Your task: Beneath this line are the data; copy exactly the part of them that opens with the line containing "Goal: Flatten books" and closes with the line containing "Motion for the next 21", and only that part.

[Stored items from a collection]
:::::
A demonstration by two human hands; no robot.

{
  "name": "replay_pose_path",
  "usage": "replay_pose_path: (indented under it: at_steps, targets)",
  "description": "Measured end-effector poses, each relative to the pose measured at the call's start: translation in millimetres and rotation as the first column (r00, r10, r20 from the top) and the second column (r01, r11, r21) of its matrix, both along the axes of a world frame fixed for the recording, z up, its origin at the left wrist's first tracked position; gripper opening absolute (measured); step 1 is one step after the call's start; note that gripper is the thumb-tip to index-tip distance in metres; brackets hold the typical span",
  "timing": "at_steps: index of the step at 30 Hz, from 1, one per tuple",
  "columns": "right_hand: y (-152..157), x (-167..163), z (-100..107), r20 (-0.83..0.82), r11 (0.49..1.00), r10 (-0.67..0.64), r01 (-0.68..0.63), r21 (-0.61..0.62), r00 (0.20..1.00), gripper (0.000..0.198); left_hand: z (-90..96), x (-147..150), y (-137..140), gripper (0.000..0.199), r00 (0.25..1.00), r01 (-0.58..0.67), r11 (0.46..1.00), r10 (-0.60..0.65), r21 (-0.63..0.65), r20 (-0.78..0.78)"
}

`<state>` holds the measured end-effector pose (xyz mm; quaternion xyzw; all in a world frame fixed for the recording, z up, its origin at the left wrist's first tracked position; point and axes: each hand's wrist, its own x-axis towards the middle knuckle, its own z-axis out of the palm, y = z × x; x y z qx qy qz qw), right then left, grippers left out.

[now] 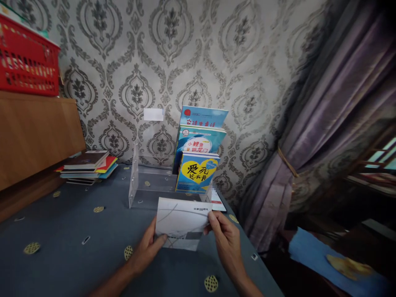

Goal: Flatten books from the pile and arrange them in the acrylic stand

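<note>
Between my two hands is a white booklet [182, 222] with grey curved lines, its printing upside down. My left hand [151, 243] grips its lower left side, thumb on the face. At its right edge, my right hand [224, 231] pinches it between thumb and fingers. Just beyond stands a clear tiered book stand [133, 187]. Its right side carries a blue book with a yellow heart [198, 172] in front, a teal book [201, 138] behind that, and a light blue book [204, 115] at the back.
Several books lie in a stack [89, 165] on the blue patterned tablecloth [62, 231] at left. A red basket [29, 62] sits on a wooden cabinet [40, 136]. A phone-like device [219, 202] lies right of the stand. A purple curtain [278, 194] hangs at right.
</note>
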<state>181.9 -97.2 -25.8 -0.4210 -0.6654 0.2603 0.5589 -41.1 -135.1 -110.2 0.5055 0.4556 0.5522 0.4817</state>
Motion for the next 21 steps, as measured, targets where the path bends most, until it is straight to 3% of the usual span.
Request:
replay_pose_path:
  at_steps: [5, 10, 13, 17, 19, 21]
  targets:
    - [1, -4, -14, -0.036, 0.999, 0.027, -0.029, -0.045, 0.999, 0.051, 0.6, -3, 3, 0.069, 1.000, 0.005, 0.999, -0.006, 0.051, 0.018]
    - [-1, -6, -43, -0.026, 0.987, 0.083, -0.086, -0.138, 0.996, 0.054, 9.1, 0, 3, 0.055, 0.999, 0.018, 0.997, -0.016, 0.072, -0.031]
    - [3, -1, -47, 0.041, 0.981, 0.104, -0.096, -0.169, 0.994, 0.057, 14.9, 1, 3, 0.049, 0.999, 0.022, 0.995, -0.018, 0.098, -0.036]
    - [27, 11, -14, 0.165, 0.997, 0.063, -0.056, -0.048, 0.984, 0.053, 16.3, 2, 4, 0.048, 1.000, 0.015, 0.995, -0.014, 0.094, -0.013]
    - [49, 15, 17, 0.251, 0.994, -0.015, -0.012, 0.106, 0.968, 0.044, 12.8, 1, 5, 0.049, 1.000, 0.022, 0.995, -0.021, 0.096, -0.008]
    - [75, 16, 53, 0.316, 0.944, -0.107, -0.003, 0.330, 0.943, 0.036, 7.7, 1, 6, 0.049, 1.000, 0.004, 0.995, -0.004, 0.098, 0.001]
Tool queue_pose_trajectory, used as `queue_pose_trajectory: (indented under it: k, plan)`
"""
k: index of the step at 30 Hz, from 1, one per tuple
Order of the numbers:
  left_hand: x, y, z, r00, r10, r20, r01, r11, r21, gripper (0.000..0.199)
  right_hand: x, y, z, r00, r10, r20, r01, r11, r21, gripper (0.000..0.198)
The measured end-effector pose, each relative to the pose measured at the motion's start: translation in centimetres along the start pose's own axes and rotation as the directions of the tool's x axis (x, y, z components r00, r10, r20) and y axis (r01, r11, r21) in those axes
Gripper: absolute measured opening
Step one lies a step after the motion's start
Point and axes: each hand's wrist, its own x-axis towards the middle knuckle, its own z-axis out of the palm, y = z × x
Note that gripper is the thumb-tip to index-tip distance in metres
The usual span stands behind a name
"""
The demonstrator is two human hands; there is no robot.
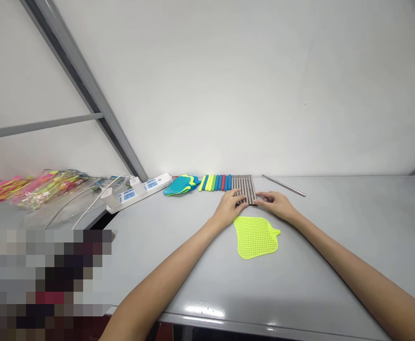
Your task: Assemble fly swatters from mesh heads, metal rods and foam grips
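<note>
A row of metal rods (250,188) lies side by side on the grey table. My left hand (228,208) rests over the near left part of the row, its fingers spread across the rods and its thumb by their near ends. Against the right side of the row are the fingertips of my right hand (277,204), thumb and forefinger apart. Coloured handle sticks (216,183) in yellow, blue, green and red continue the row leftward. Nearer to me lies a yellow-green perforated fly swatter head (257,237), flat, its short neck pointing right.
A single metal rod (284,185) lies slantwise at the right. Blue and yellow swatter heads (182,185) are stacked left of the sticks, beside a white power strip (143,192) with plugs and cables. Bagged colourful items (54,187) lie far left. A pixelated area covers the lower left.
</note>
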Motion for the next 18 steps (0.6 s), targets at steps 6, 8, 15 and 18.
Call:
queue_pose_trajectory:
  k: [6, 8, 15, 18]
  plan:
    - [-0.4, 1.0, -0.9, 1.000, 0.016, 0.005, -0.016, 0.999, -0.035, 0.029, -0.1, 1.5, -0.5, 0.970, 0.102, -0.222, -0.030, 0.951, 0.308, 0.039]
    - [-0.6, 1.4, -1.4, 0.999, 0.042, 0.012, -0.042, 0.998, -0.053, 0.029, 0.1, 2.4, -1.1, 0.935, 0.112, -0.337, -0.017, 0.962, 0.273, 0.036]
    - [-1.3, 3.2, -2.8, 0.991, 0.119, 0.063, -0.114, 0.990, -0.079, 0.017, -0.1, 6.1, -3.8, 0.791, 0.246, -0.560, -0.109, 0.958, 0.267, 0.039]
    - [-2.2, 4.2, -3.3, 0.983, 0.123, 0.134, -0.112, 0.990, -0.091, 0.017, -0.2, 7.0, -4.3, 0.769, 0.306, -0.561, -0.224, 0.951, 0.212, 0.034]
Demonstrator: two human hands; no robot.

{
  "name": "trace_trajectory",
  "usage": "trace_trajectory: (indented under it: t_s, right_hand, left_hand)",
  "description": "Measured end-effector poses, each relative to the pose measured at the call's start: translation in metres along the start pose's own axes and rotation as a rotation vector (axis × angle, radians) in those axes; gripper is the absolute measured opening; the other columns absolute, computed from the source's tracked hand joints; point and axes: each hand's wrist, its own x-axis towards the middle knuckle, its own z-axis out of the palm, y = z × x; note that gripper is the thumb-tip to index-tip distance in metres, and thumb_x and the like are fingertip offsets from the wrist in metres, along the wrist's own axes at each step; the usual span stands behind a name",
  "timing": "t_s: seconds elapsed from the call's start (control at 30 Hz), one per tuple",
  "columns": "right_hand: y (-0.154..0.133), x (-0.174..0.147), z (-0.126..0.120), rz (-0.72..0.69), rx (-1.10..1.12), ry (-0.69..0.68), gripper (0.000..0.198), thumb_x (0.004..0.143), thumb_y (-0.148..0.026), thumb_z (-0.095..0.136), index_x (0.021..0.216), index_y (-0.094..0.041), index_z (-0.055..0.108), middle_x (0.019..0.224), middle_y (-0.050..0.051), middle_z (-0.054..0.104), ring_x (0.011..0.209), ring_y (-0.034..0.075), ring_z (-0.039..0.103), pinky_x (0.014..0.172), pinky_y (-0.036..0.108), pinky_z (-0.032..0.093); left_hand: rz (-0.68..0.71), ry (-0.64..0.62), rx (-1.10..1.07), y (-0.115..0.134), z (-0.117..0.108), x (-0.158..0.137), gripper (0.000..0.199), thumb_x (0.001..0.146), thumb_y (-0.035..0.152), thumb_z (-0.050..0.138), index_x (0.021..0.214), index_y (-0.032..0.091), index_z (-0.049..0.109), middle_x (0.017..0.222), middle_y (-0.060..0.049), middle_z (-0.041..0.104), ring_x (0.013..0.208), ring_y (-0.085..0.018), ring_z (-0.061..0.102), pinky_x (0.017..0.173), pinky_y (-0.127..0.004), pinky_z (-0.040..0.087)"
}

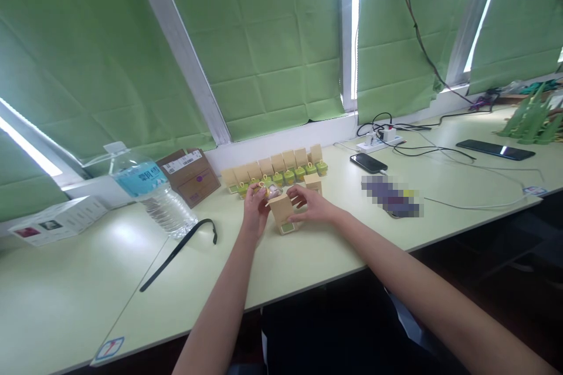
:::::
Output:
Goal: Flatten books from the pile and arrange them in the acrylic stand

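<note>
Between my two hands is a white booklet [182, 222] with grey curved lines, its printing upside down. My left hand [151, 243] grips its lower left side, thumb on the face. At its right edge, my right hand [224, 231] pinches it between thumb and fingers. Just beyond stands a clear tiered book stand [133, 187]. Its right side carries a blue book with a yellow heart [198, 172] in front, a teal book [201, 138] behind that, and a light blue book [204, 115] at the back.
Several books lie in a stack [89, 165] on the blue patterned tablecloth [62, 231] at left. A red basket [29, 62] sits on a wooden cabinet [40, 136]. A phone-like device [219, 202] lies right of the stand. A purple curtain [278, 194] hangs at right.
</note>
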<state>181.9 -97.2 -25.8 -0.4210 -0.6654 0.2603 0.5589 -41.1 -135.1 -110.2 0.5055 0.4556 0.5522 0.4817</state>
Motion for the next 21 steps, as measured, targets where the path bends most, until it is straight to 3% of the usual span.

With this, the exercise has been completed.